What to produce → Print the data that follows word for word, leaving out any picture.

Available data →
★ ★ ★
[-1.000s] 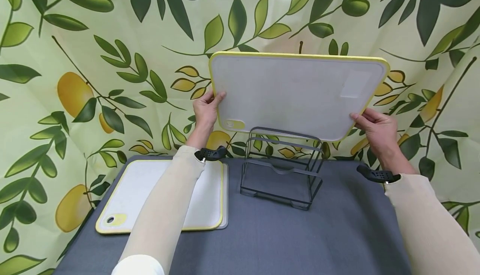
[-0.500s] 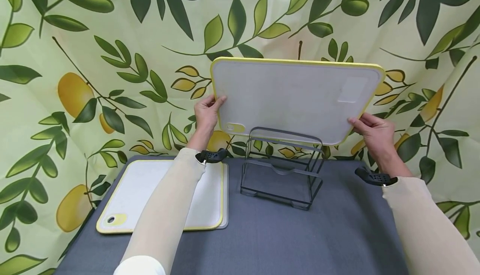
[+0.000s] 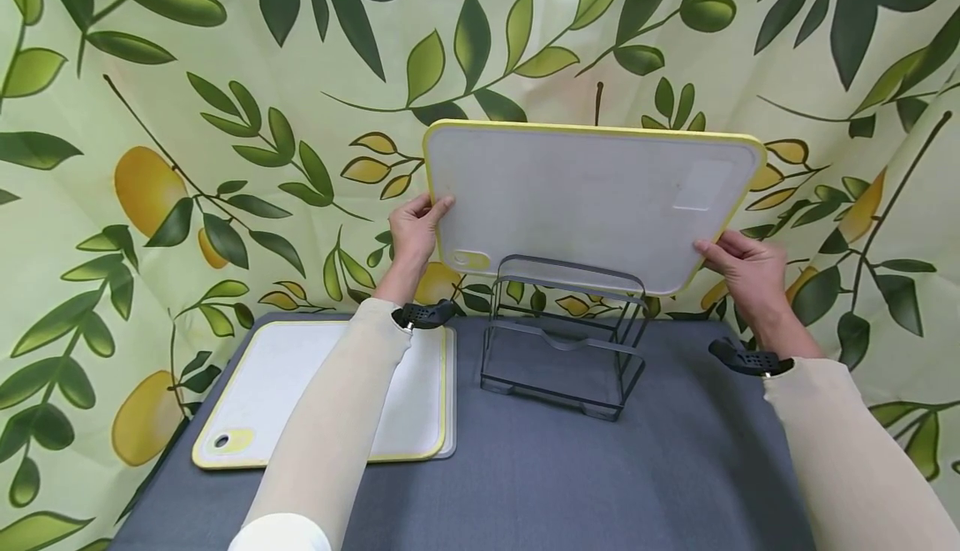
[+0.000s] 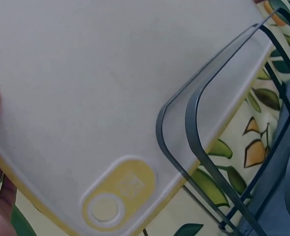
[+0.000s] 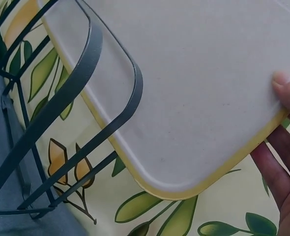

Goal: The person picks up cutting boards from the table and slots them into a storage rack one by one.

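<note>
In the head view a white cutting board (image 3: 577, 201) with a yellow rim is held upright, tilted slightly, above a dark wire rack (image 3: 567, 343). My left hand (image 3: 412, 234) pinches its left edge, thumb on the near face. On the right edge, low down, my right hand (image 3: 750, 272) pinches it the same way. Both wrist views show the board's lower edge behind the rack's rear hoops (image 4: 190, 115), with backdrop visible below it. Whether board and hoops touch, I cannot tell. A yellow patch with a round hole (image 4: 104, 210) marks the lower left corner.
Another yellow-rimmed white board (image 3: 258, 393) lies flat on the grey-covered table (image 3: 540, 484), left of the rack and partly under my left forearm. A grey edge (image 3: 451, 418) shows beneath it. A leaf-and-fruit-patterned backdrop (image 3: 262, 17) stands close behind the rack.
Both hands have lowered the board a little, and its bottom edge now sits lower behind the rear hoop. My right hand has shifted slightly left and down. The rack has not moved.
</note>
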The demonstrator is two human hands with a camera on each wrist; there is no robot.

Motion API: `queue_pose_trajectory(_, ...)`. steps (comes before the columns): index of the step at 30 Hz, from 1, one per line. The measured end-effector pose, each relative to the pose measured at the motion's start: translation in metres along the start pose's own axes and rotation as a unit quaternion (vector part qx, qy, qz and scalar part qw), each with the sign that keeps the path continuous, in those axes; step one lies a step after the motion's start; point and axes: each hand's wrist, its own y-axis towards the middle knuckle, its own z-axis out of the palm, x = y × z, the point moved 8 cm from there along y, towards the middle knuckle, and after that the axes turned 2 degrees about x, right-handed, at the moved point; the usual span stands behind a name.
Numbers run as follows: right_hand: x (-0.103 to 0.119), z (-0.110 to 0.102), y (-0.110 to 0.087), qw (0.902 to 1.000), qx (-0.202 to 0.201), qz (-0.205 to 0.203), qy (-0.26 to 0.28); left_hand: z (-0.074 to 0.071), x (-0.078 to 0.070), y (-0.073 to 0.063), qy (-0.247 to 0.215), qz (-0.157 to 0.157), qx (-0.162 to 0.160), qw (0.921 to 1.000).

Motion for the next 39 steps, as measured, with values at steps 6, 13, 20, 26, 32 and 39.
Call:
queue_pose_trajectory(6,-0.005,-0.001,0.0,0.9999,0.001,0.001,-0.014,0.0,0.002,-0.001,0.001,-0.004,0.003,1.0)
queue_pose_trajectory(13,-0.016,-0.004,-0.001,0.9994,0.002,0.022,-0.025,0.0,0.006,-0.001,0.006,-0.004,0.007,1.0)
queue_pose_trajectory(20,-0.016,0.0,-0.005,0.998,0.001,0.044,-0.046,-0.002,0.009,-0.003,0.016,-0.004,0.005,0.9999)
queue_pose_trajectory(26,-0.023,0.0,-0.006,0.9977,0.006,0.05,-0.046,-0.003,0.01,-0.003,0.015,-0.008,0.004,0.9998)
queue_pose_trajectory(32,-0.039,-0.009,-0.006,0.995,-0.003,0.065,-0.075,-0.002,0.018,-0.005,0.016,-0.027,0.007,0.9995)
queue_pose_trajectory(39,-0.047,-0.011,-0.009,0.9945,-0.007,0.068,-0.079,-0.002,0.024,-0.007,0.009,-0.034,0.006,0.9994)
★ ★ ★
Written response →
[-1.000s] 
[-0.500s] 
[+0.000s] 
[+0.000s] 
[+0.000s] 

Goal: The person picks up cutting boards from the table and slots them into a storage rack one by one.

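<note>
In the head view a white cutting board (image 3: 577, 201) with a yellow rim is held upright, tilted slightly, above a dark wire rack (image 3: 567, 343). My left hand (image 3: 412, 234) pinches its left edge, thumb on the near face. On the right edge, low down, my right hand (image 3: 750, 272) pinches it the same way. Both wrist views show the board's lower edge behind the rack's rear hoops (image 4: 190, 115), with backdrop visible below it. Whether board and hoops touch, I cannot tell. A yellow patch with a round hole (image 4: 104, 210) marks the lower left corner.
Another yellow-rimmed white board (image 3: 258, 393) lies flat on the grey-covered table (image 3: 540, 484), left of the rack and partly under my left forearm. A grey edge (image 3: 451, 418) shows beneath it. A leaf-and-fruit-patterned backdrop (image 3: 262, 17) stands close behind the rack.
Both hands have lowered the board a little, and its bottom edge now sits lower behind the rear hoop. My right hand has shifted slightly left and down. The rack has not moved.
</note>
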The demonstrator is two human hands with a camera on each wrist; there is no robot.

Motion API: `queue_pose_trajectory(_, ...)`. steps (comes before the columns): index of the step at 30 Hz, from 1, one per line. The measured end-effector pose, each relative to the pose measured at the motion's start: translation in metres along the start pose's own axes and rotation as a unit quaternion (vector part qx, qy, qz and scalar part qw), each with the sign that keeps the path continuous, in those axes; step one lies a step after the motion's start; point and axes: each hand's wrist, its own y-axis towards the middle knuckle, its own z-axis out of the palm, x = y × z, the point moved 8 cm from there along y, towards the middle knuckle, and after that the axes turned 2 degrees about x, right-handed, at the moved point; the usual span stands behind a name.
Numbers run as follows: right_hand: x (-0.103 to 0.119), z (-0.110 to 0.102), y (-0.110 to 0.087), qw (0.902 to 1.000), qx (-0.202 to 0.201), qz (-0.205 to 0.203), qy (-0.26 to 0.28); left_hand: z (-0.074 to 0.071), x (-0.078 to 0.070), y (-0.073 to 0.063), qy (-0.247 to 0.215), qz (-0.157 to 0.157), qx (-0.162 to 0.160), qw (0.921 to 1.000).

Motion for the next 39 steps, as measured, with values at steps 6, 13, 20, 26, 32 and 39.
Call:
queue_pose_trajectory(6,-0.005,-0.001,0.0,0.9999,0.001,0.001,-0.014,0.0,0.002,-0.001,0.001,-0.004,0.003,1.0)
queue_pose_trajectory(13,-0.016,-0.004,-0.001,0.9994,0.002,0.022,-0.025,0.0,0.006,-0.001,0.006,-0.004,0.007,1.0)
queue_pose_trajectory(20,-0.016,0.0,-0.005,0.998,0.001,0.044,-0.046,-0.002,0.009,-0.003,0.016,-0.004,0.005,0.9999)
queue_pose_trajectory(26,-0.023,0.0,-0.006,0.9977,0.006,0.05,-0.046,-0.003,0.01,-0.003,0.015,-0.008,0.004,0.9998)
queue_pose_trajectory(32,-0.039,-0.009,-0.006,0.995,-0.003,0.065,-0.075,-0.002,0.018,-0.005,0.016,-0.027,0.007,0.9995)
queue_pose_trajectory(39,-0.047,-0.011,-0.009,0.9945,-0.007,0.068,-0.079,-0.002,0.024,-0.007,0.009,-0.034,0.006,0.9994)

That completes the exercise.